Two things happened. The first is that with only three people is not like herding cats and it's quite easy to actually go to everything you want to and to avoid any kind of arguments. The second is that all of the stars aligned and everything worked out perfectly all the time. Even when things went wrong, things ended up going right. For example, one of the three people wasn't on the reservation to get tickets, but we go tickets anyway. But the tickets were to the wrong show! Oh no! Except when we came back and told them, they gave us tickets to the right show and extra tickets to other shows. Time after time things just sort of worked out. First night there after we had nothing to do, but two LMU girls gave us a call and asked us to go out with them. Win win win!

As usual. Please enjoy this important photo.

Sleeping very Soundy as Always

What Else You Know About Love (07/02/2008)

Creating love is not for the soft sentimental; Creating love is a tough business - Alix Spiegel

The second rule of love doesn't have much to do about the people who were sitting around the table. It has to do with the metaphorical empty chair next to me where my plus-one was sitting. Except that chair was empty because there was no plus-one. Except there was no chair. So it goes.

Up until recently I had a good friend who served as my backup plus-one. She would go to things like weddings, company holiday parties, and all those other social events where I run the risk of not knowing anybody. You see, I am terrified of strangers. All those years growing up with an over-protective mother have nurtured and innate fear of people whom I do not know. I assume these strangers, as nice as they may seem, are probably going to offer me candy and then steal me away to their cult ranch for various nefarious activities.

At this wedding, the reason my standard plus-one wasn't with me is that she has recently taken it upon herself to get engaged. While I understand the intrinsic desire of getting engaged to someone you are in love with, I think she has failed to fully think out how this decision will affect my life. Luckily for her, I am kind enough that I do not often remind her of this fact by saying such things as, "well I guess I'll go to this wedding alone and stand in the corner." So I am in the market for another backup plus-one if you are interested.

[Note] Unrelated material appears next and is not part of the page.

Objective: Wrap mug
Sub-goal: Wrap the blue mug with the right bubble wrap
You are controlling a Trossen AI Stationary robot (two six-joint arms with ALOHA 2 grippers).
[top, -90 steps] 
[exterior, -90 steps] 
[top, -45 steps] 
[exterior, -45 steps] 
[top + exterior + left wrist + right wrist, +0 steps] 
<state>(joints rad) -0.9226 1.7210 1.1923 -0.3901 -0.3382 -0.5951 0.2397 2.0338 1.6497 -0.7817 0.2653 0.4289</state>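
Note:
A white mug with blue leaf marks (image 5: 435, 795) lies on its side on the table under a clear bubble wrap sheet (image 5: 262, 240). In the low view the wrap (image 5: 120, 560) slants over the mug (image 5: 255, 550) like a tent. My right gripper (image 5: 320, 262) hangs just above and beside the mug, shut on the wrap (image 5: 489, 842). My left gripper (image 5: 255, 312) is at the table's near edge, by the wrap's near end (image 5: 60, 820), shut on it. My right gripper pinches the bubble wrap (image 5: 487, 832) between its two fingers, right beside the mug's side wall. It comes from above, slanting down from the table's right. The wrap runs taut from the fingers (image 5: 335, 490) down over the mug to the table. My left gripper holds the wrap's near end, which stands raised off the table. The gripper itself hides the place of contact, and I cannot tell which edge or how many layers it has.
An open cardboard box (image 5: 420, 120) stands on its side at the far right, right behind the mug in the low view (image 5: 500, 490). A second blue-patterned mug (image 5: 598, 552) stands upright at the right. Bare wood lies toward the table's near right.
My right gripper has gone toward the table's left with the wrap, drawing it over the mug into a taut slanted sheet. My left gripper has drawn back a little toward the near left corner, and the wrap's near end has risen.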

My family now seems to consider me the most eligible bachelor around these days and during family get togethers encourage me with things like, "why don't you go the gym more to meet people?" "Why don't get a dog so you can walk it and meet people?" "Why don't you hang out on Stanford campus more and find a nice co-ed." They do their best to make me approach the hook-up in my life as a goal. Some sort of target where I should change my daily activities and seek someone out.

I have a Type-A personality inside me. Often at work I reach it and bring it out. I can be enormously competitive. I can be enormously driven towards a goal. When I do it, it stresses me out and strains me emotionally. It feels like a secret weapon I've got deep inside waiting to be used, except that I am a pacifist. When I strike with it, that silly Catholic guilt I shouldn't have to live with rises to the surface and asks, "Jordan, is that really what a man for others would do?"

Dating can never be a hunt for me. Yes, the arrogant person inside says, "but ha! if you unleash me I can make you happy so fast." But would he really? Or would that person find for me someone he likes and not someone that both of us can live with? I am sure it would be the former.

Lesson two is when seeking a goal of the heart, follow the path of your heart.